La détection précoce et la prévention restent très importantes pour la majorité des personnes interrogées dans l'édition anniversaire du baromètre du cancer. Malgré ce soutien élevé, certaines mesures, telles que la vaccination contre le HPV ou le dépistage préventif du cancer du poumon, sont encore rarement perçues et utilisées, déclare Lukas Golder, co-directeur de l'institut de recherche gfs.bern. Comparant le frottis cervical ou la mammographie au test PSA pour le cancer de la prostate, les femmes prennent la prévention du cancer beaucoup plus au sérieux que les hommes.

Suisse investit peu dans la prévention - une nette majorité exige plus

L'un des principaux enseignements de la 5e vague du baromètre du cancer de MSD est l'engagement ferme des personnes interrogées à investir davantage dans la prévention. En 2022, la Suisse a investi environ 0,48 % du produit intérieur brut (PIB) dans la prévention. Comparée aux pays voisins, la Suisse investit relativement peu par rapport au PIB (Allemagne : 0,99 %, Autriche : 0,83 %, Italie : 0,54 %). À la question de savoir si la Suisse devrait investir plus, autant ou moins dans la prévention à l'avenir, l'opinion des personnes interrogées est également claire : deux tiers veulent investir plus, 24 % autant et seulement 3 % moins.

Mesures de détection précoce : importantes, mais sous- utilisées

Dans le cadre d'une enquête représentative menée du 2 au 19 février 2026 par l'institut de recherche gfs.bern pour MSD Suisse, 1 264 personnes (âgées de 18 ans et plus) ont été interrogées par téléphone ou en ligne dans toute la Suisse. Lorsqu'il s'agit de mesures de détection précoce (par exemple, dépistages du cancer) et d'un début de thérapie aussi rapide que possible après un diagnostic de cancer, environ neuf personnes sur dix interrogées les considèrent comme "très importantes" ou "plutôt importantes" cette année anniversaire.
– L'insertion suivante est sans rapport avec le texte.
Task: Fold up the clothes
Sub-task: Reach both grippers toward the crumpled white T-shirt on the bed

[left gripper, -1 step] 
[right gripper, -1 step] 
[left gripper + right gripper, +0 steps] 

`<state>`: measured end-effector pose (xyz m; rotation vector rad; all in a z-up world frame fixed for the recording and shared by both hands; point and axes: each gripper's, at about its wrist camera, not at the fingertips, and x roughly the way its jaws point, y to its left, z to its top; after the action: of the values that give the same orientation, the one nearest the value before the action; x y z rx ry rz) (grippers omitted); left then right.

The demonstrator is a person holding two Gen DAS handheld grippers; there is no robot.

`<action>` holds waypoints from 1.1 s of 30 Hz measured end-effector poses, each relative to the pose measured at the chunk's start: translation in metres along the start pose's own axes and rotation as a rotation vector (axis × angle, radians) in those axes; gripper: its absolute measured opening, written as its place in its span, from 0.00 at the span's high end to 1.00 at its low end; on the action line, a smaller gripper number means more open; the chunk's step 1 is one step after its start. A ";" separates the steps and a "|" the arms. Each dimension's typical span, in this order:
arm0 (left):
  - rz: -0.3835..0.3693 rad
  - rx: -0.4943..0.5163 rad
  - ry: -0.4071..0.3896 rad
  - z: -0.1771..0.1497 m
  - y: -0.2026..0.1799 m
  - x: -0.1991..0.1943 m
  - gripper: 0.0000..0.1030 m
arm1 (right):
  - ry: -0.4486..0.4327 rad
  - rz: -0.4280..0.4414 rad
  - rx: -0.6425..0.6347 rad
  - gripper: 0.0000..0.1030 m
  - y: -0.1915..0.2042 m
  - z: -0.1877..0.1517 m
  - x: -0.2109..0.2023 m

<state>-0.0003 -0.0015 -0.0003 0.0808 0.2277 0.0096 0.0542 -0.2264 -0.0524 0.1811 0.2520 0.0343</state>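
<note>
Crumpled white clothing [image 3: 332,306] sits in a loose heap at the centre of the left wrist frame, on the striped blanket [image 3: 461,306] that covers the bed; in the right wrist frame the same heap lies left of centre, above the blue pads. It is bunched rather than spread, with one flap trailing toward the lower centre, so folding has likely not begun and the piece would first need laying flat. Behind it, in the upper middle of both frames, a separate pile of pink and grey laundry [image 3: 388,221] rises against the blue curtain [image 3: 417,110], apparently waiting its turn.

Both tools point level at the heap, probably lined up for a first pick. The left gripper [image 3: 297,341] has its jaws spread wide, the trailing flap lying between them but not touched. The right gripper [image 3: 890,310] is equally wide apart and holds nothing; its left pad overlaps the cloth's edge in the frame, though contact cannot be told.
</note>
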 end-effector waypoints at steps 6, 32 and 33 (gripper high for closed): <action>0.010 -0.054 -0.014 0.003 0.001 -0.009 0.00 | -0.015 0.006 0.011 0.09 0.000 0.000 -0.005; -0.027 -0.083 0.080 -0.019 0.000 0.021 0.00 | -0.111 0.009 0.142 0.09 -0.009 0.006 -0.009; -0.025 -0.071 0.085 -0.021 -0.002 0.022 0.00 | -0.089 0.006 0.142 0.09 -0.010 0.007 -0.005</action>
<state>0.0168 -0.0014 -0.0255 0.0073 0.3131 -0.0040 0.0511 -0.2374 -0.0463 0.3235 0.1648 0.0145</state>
Tandis que les mesures de détection précoce spécifiques aux femmes rencontrent une large approbation, cela est nettement moins le cas pour celles spécifiques aux hommes : 91 % trouvent le frottis cervical ("test de Pap" pour la détection précoce de changements possibles au col de l'utérus) "très important" ou "plutôt important", et 88 % évaluent la mammographie (radiographie de la poitrine pour la détection précoce de cancer du sein) de la même manière. Pour les hommes, la situation est quelque peu différente : l'auto-examen pour le cancer testiculaire est considéré comme "très ou plutôt important" par 76 %, le soi-disant "test PSA" (test sanguin pour l'antigène spécifique de la prostate) pour la détection précoce du cancer de la prostate seulement 65 %. Le dépistage intestinal, la détection précoce du cancer du poumon ainsi que la vaccination contre le HPV (papillomavirus humain) obtiennent entre 69 % et 83 % d'approbation de la part des répondants, hommes et femmes confondus.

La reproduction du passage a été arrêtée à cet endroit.